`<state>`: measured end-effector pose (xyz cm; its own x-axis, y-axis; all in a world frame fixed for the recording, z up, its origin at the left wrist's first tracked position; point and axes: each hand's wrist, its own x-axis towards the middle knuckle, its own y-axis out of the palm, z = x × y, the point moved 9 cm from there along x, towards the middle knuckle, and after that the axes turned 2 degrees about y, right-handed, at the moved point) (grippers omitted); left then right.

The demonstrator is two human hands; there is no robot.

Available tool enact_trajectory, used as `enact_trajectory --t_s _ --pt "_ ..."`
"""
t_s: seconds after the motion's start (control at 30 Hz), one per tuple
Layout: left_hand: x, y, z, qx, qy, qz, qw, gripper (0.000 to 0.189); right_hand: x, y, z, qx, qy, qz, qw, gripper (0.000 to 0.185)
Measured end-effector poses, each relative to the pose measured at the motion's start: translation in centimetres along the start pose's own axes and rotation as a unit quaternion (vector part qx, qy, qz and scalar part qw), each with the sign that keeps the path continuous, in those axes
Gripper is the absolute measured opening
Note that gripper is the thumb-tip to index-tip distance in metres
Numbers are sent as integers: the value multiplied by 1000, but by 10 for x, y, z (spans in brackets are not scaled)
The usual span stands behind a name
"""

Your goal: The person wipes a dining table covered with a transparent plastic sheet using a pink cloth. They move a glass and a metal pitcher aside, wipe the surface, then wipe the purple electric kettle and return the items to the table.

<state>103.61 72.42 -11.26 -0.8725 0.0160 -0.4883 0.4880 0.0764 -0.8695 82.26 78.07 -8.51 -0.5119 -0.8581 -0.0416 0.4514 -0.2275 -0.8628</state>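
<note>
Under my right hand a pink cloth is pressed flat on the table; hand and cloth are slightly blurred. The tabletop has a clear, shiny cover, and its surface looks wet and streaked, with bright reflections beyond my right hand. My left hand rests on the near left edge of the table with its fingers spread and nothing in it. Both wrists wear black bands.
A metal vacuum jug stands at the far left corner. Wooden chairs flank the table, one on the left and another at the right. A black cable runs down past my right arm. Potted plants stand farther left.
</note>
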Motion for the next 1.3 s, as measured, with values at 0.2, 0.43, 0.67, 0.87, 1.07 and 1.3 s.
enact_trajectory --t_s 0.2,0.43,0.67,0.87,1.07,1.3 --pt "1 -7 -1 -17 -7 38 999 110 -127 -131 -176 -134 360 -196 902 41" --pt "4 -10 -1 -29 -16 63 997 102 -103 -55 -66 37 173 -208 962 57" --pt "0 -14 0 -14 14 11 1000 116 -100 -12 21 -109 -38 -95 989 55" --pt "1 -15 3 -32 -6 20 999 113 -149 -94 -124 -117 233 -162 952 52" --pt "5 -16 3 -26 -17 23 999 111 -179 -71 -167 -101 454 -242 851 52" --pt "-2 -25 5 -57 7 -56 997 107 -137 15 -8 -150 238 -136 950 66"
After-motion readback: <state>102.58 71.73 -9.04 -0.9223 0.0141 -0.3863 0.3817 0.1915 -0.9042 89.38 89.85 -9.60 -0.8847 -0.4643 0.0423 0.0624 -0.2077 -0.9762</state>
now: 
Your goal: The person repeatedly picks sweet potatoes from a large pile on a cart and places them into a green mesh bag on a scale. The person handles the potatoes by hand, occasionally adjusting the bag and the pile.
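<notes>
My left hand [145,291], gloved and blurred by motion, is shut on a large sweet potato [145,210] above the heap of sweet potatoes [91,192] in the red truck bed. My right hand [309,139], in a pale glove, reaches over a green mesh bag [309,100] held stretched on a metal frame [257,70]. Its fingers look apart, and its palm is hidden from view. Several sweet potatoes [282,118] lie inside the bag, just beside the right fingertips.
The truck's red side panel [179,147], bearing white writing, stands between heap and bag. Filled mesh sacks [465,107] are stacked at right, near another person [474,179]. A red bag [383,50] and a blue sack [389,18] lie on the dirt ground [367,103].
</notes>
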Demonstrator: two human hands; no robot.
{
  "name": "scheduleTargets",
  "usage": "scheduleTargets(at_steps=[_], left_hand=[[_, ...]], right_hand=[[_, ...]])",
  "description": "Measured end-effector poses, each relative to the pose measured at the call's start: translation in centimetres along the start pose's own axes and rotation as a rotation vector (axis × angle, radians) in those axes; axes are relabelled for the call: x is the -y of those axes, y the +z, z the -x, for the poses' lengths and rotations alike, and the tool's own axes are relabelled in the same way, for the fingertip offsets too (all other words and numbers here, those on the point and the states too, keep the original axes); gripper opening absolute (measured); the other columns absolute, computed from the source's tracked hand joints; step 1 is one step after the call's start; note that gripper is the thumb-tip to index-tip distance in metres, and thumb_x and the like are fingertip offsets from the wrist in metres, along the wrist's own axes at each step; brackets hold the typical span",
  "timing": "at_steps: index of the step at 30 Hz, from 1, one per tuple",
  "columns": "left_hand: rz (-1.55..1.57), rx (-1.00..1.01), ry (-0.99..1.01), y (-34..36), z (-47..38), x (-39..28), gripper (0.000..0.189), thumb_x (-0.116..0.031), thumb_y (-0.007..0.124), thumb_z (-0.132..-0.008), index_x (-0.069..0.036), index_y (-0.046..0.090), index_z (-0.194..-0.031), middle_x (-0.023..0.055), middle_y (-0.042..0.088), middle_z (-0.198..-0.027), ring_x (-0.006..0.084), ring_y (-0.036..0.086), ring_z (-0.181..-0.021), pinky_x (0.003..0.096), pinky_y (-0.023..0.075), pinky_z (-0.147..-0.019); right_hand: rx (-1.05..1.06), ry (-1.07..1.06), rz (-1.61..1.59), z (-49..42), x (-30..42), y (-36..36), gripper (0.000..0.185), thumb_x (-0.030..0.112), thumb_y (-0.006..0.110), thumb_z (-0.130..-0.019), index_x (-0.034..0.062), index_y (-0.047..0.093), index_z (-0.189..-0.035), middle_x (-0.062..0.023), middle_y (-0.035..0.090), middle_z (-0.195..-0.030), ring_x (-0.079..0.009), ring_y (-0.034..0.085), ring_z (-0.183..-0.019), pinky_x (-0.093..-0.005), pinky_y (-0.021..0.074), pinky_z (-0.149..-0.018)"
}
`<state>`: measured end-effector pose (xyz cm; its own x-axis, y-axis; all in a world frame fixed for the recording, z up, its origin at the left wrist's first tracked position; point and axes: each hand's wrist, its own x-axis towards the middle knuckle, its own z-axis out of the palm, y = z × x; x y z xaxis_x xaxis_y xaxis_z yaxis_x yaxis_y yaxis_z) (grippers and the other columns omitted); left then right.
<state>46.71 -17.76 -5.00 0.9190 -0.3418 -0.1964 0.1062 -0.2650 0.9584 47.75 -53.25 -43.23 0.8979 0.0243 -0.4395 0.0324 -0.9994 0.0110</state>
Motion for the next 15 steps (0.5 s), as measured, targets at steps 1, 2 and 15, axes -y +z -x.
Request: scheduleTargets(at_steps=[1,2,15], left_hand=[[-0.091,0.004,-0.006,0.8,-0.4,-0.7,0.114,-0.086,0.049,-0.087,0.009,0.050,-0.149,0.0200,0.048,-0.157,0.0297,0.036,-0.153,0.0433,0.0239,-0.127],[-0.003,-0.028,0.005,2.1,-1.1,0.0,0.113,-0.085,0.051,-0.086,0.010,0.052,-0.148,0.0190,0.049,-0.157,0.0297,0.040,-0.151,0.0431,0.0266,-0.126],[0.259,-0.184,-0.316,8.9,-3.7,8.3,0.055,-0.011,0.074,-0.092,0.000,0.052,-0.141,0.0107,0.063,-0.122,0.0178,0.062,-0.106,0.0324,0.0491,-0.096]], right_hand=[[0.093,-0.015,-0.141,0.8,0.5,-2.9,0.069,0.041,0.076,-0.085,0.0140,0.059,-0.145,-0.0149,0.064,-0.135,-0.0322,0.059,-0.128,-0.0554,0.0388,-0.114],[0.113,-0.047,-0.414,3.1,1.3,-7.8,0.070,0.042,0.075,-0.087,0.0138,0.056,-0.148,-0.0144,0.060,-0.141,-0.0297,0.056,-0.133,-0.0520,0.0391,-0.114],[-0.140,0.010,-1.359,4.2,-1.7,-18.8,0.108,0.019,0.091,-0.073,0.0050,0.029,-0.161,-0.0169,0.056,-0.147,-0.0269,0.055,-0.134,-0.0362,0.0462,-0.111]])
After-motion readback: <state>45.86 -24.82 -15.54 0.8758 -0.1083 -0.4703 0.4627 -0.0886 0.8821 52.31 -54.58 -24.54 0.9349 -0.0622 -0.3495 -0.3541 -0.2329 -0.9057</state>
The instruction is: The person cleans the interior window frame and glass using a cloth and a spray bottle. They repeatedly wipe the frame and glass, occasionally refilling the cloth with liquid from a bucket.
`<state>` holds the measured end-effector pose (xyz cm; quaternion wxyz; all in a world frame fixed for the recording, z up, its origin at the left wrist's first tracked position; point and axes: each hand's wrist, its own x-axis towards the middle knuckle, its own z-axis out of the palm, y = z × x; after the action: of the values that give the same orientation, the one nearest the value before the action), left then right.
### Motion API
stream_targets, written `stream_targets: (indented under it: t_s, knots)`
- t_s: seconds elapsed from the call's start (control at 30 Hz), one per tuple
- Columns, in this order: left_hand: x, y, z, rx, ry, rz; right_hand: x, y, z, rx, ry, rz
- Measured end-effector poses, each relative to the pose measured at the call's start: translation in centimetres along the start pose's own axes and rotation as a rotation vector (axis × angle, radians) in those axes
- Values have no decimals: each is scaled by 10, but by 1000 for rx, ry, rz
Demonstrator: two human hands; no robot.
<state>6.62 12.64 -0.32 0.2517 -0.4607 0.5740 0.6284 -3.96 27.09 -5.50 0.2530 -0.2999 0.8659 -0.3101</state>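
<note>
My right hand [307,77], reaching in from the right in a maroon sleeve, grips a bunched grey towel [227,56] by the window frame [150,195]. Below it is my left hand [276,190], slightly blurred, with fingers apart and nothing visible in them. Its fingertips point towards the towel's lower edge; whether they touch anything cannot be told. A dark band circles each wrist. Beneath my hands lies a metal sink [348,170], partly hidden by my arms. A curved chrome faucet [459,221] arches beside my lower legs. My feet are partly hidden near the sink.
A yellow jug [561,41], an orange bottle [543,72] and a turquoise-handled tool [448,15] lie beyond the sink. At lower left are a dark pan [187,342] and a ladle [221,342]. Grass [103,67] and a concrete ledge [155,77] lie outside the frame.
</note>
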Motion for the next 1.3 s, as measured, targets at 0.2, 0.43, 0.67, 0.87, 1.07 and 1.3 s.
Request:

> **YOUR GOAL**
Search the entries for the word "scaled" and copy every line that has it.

> **ANSWER BOX**
Numbers are sent as integers: the value multiplied by 1000, but by 10 for x, y, z (spans in brackets are not scaled)
- Values have no decimals: each is scaled by 10, but by 1000 for rx, ry, rz

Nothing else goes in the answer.